··· DATASET EXCERPT

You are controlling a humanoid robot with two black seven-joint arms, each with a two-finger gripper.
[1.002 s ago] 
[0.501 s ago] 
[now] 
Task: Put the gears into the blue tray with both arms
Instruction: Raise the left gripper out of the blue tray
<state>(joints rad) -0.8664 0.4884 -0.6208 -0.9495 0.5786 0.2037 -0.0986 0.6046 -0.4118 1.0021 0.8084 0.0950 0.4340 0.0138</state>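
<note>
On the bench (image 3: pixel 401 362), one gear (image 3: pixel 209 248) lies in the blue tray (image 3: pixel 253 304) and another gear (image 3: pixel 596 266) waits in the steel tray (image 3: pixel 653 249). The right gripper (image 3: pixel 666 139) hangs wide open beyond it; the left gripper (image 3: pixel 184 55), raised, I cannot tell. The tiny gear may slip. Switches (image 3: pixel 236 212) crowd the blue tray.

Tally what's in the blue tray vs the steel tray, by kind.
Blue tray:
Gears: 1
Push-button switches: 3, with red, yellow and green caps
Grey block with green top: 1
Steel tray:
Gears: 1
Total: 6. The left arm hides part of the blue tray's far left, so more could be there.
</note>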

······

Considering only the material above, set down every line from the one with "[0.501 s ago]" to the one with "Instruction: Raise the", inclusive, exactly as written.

[0.501 s ago] 
[now] 
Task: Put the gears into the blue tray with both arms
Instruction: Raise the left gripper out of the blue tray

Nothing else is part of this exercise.